2. The thermal printhead of claim 1 wherein the one or more first leads are formed over a substrate.
3. The thermal printhead of claim 2 wherein the substrate is a ceramic substrate.
4. The thermal printhead of claim 1 wherein the one or more first leads and the one or more second leads are formed over a second electrically insulative layer.
5. The thermal printhead of claim 4 wherein the one or more first leads are connected to a second electrically conductive layer, the second electrically insulative layer being formed over the second electrically conductive layer.
6. The thermal printhead of claim 5 wherein the second electrically conductive layer is formed over a substrate.
7. The thermal printhead of claim 6 wherein the substrate is a ceramic substrate.
8. The thermal printhead of claim 1 wherein the first electrically conductive layer is made from chromium.
9. A thermal printhead for dissipating static electric charge accumulated on the surface of the printhead, comprising:
one or more first leads;
one or more second leads;
a resistive heating element connected to at least one of the first leads and at least one of the second leads;
a thermally conductive, first electrically insulative layer formed over the resistive heating element and over the at-least-one first lead and the at-least-one second lead connected to the resistive heating element in the vicinity of their connection to the resistive heating element;
an activating layer formed over the surface of the electrically insulative layer; and
a first electrically conductive layer formed over the surface of the activating layer, and over the resistive heating element, and connected to an electrical ground.
10. The thermal printhead of claim 9 wherein the activating layer is made from Al2 O3.
11. The thermal printhead of claim 9 wherein the activating layer is made from TiO2.
12. The thermal printhead of claim 10 wherein the first electrically conductive layer is made from chromium.
13. The thermal printhead of claim 11, wherein the first electrically conductive layer is made from chromium.
Description
TECHNICAL FIELD

The present invention relates to printheads for thermal printers, and more particularly, to printheads for thermal printers having the capability of discharging static electricity that is generated as the result of the passage of a print ribbon or printer stock past the printhead.

BACKGROUND ART

Thermal printers create images on a thermal sensitive medium when the medium passes adjacent to a local hot spot on a thermal printhead. In direct thermal printers, the medium is a temperature-sensitive paper which passes by in intimate contact with an electrically resistive print bead on the printhead. In thermal transfer printers, the image is transferred from a thermal transfer ribbon carrying a waxy ink to the print stock, the thermal transfer ribbon passing by in intimate contact with the thermal printhead. For both printers, passage of the temperature-sensitive paper or the thermal transfer ribbon past the printhead causes a separation of charge resulting from the triboelectric effect. This effect generates a static electric charge on the surface of the printhead. Thermal printheads are generally made from electrically nonconductive material so that the static charge generated by the triboelectric effect tends to stay where it is.
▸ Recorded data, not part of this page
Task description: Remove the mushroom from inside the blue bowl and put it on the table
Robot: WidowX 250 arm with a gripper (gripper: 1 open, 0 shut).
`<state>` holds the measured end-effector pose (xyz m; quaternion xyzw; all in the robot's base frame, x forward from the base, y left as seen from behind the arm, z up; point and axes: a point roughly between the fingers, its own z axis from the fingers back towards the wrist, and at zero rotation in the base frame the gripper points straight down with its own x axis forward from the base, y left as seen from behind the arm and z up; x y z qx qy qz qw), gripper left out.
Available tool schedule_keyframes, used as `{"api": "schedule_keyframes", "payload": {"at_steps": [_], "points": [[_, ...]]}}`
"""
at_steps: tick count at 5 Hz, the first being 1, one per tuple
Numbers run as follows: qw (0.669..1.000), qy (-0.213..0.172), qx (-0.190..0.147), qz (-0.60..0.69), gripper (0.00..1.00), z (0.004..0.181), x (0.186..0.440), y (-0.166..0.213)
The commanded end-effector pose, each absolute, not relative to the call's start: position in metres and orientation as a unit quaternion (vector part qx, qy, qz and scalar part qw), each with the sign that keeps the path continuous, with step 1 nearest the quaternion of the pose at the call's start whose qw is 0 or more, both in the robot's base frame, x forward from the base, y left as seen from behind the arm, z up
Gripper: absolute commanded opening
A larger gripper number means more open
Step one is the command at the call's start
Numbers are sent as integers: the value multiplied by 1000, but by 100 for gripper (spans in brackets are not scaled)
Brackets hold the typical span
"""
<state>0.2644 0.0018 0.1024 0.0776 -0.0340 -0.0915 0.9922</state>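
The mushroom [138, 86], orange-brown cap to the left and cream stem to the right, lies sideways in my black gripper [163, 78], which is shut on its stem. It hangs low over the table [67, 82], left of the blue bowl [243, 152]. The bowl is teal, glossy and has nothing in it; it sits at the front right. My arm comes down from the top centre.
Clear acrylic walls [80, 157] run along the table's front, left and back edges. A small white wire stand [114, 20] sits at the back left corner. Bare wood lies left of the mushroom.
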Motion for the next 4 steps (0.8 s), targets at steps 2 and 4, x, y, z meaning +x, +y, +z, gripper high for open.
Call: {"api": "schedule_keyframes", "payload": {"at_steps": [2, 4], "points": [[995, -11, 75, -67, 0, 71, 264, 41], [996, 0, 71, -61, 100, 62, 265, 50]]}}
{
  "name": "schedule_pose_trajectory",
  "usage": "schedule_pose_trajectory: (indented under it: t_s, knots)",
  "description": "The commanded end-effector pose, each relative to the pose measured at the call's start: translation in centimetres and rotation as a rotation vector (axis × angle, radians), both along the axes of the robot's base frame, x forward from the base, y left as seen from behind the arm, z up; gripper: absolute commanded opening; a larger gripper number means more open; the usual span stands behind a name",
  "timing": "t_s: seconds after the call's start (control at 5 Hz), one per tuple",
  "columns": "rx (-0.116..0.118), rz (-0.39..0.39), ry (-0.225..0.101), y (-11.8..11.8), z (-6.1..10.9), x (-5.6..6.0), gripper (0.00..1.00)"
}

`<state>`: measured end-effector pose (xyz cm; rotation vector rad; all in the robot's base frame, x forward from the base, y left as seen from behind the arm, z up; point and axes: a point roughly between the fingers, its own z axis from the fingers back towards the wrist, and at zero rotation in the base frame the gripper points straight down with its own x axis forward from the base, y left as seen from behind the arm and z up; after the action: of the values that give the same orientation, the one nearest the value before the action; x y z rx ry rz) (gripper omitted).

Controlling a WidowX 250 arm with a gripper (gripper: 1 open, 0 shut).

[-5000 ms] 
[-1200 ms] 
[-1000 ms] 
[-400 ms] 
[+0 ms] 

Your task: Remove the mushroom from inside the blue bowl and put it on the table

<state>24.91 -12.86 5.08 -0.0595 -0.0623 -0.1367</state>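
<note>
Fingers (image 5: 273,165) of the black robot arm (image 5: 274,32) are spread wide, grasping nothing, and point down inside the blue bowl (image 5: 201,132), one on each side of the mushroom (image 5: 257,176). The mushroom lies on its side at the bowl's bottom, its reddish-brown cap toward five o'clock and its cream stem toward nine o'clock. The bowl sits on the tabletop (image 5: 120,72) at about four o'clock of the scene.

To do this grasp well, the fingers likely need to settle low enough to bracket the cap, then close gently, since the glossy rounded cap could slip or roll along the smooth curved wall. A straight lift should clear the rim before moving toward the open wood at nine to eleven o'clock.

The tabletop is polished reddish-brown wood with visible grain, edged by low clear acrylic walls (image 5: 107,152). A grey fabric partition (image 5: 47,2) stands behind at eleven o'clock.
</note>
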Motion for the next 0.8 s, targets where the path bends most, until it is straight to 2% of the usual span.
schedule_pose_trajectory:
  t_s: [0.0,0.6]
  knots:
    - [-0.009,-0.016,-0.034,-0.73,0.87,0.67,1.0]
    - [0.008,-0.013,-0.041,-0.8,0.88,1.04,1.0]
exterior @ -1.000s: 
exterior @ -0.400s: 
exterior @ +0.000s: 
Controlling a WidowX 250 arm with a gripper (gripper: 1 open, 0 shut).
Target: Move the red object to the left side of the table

The build-up of static charge on the surface of a thermal printhead is a primary cause of printhead failure. Studies indicate that the accumulation of charge near the print bead of the printhead leads to a breakdown of local areas of the print bead, causing the local resistance of the print bead to diminish. If the resistance is diminished sufficiently to cause a significant rise in power dissipation, this initial resistance change alone, i.e., the resistance decrease due to static discharge, is sufficient to be considered a failure, especially in applications where it is important to control the size of a printed element, such as bar code. Additionally, the localized areas having diminished resistance experience wider temperature extremes that cause those areas of the print bead to undergo more thermal stress than the remainder of the print bead.

In the case where the initial resistance decrease due to static discharge is not sufficient to be considered a failure, ultimate failure may occur after the added thermal stress causes the localized area of the print bead to undergo an irreversible resistance increase to the point where the local area is incapable of heating the print medium sufficiently to create a mark.
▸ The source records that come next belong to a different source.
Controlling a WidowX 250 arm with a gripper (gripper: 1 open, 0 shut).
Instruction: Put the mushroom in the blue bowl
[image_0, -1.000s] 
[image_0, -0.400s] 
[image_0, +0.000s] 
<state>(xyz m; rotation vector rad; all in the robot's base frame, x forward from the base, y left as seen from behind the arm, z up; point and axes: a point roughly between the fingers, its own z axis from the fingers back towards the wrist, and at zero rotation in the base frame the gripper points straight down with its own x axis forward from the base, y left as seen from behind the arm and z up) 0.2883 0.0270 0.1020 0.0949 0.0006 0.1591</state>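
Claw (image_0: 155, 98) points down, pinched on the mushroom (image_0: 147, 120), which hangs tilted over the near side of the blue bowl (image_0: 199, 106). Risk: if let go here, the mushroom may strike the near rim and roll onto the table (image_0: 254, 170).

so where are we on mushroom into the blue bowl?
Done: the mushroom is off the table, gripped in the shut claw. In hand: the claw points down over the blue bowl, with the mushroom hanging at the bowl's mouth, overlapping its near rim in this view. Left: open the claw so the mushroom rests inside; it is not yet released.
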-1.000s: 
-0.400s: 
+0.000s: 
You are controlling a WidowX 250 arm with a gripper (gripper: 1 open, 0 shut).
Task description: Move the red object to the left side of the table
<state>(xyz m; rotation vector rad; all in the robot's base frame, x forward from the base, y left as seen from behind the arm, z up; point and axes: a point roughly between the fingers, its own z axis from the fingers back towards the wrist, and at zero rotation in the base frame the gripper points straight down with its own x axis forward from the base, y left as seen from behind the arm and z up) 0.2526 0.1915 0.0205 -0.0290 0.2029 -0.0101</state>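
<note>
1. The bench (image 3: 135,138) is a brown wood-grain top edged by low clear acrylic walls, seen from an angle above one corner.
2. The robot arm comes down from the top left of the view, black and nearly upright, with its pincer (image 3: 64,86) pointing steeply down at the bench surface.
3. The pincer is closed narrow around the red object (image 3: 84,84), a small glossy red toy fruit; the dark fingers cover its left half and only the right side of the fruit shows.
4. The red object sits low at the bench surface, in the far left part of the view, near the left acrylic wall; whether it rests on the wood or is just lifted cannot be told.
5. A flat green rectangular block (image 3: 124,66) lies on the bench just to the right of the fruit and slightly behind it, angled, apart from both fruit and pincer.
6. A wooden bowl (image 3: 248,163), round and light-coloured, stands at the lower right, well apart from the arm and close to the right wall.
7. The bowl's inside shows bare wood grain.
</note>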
The need to control static electricity has long been recognized in environments requiring the passage of sheets of paper and the like over various conveyor systems. Anti-static agents, which are generally water-absorbent, can be added to the stock when it is manufactured. However, such agents have been found completely effective only at relative humidities above 40%. Below 20% relative humidity, these anti-static agents have not been found to add significantly to the printhead life. Similarly, passive static dissipation devices, such as grounded carbon fiber or copper tinsel, can be used to generate ions, but not sufficiently near the area where the static charge separation is taking place. Active systems, such as electrical or nuclear ion generators, may be effective at dissipating static charge at the printhead, but are prohibitively expensive for this application.
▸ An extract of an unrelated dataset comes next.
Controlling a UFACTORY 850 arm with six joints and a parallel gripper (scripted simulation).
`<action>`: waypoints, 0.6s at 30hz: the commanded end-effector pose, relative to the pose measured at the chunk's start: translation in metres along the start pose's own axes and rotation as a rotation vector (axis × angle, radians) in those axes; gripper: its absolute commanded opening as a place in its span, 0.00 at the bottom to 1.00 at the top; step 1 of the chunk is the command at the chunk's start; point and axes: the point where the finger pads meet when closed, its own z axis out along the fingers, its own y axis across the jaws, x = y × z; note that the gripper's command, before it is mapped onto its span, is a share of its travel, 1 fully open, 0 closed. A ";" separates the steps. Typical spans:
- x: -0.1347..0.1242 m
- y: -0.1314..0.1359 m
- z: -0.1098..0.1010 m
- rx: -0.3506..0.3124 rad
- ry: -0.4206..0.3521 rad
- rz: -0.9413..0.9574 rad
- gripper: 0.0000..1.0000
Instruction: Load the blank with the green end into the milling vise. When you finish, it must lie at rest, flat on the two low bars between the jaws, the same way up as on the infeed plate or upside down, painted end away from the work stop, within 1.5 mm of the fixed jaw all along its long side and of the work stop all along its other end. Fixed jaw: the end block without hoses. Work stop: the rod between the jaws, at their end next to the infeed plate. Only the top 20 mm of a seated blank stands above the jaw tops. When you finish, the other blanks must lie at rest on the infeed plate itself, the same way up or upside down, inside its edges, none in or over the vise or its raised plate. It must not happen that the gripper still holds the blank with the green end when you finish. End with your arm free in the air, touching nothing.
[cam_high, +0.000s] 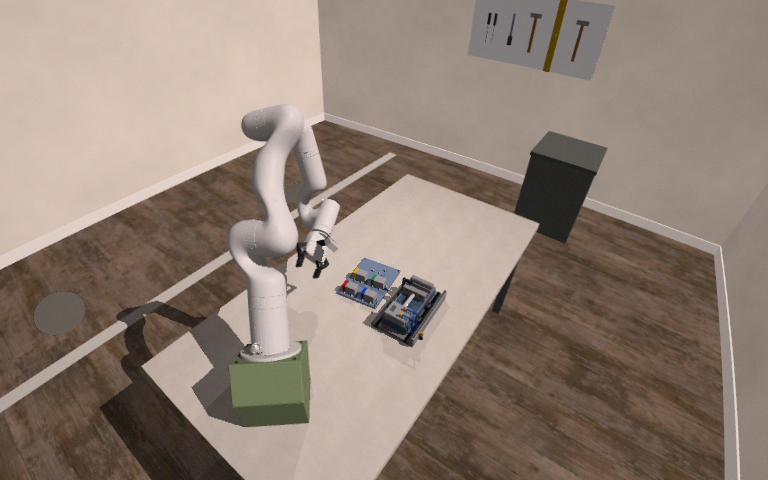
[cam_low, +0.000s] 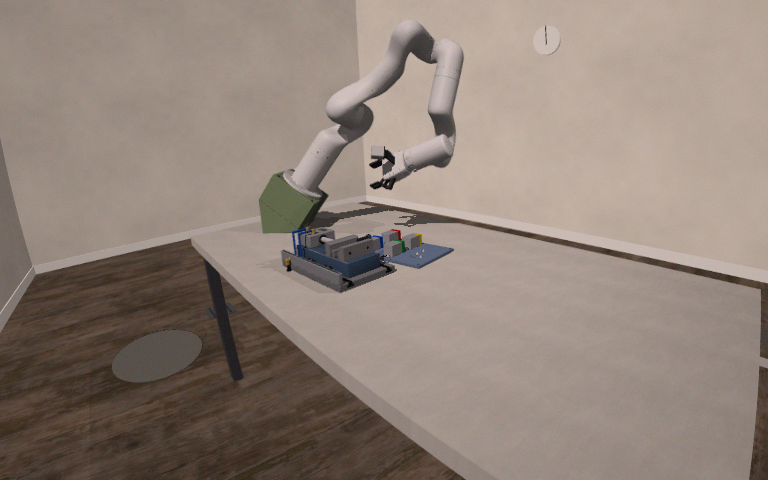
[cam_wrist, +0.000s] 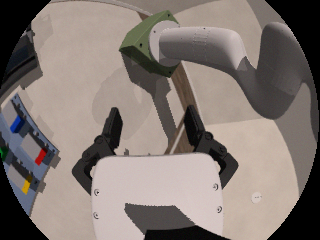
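The counter (cam_high: 453, 226) is a long pale slab on dark legs, and the arm (cam_high: 266, 237) stands on a green block (cam_high: 270, 384) near one of its short edges. The arm rises, folds over and comes back down, so the gripper (cam_high: 311, 264) hangs in the air well above the counter, between the base and the fixtures, released with its fingers spread wide and nothing between them.

Toward the middle of the counter sits the milling vise (cam_high: 408, 308) on its raised grey plate, with blue hoses at one end block. Just beside it, on the arm's side, lies the blue infeed plate (cam_high: 364, 266). Four grey blanks rest on it in two pairs. The blank with the green end (cam_high: 377, 279) is on the vise side; the yellow-ended blank (cam_high: 360, 272), red-ended blank (cam_high: 350, 286) and blue-ended blank (cam_high: 369, 294) lie around it.

No writing or brand mark can be read on anything.
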 end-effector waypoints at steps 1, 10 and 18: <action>0.000 0.000 0.000 0.001 0.000 0.000 1.00; 0.000 0.000 0.000 0.001 0.000 0.000 1.00; 0.000 0.000 0.000 0.001 0.000 0.000 0.40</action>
DISCLOSURE OF THE INVENTION

It is an object of the present invention to provide a thermal printhead having a structure which prevents the accumulation of static charge on the surface of the thermal printhead.

In general, the thermal printhead comprises one or more first leads, one or more second leads, and a resistive heating element connected to at least one of the first leads and at least one of the second leads. The printhead further comprises a thermally conductive, first electrically insulative layer formed over the resistive heating element and over the at-least-one first lead and the at-least-one second lead connected to the resistive heating element in the vicinity of their connections to the resistive heating element. The printhead further comprises a first electrically conductive layer formed over the surface of the electrically insulative layer and connected to an electrical ground. The one or more first leads can be formed over a substrate, and the first electrically conductive layer can be made from chromium, for example. In further embodiments, an activating layer of Al2 O3 or TiO2 can be formed between the first electrically insulative layer and the first electrically conductive layer.

BRIEF DESCRIPTION OF DRAWINGS

FIG. 1 is an isometric view of a thermal printer.

FIG. 2 is an isometric view of the thermal printhead.

FIG. 3 is a closeup plan view of the vicinity of the print bead of the thermal printhead of FIG. 2.

FIG. 4 is a fragmentary cross-sectional view of the printhead of FIG. 3, taken along section 4--4.

FIG. 5 is a fragmentary cross-sectional view of the printhead of FIG. 3, taken along section 5--5.

FIG. 6 is a fragmentary cross-sectional view of the printhead of FIG. 3, taken along section 6--6.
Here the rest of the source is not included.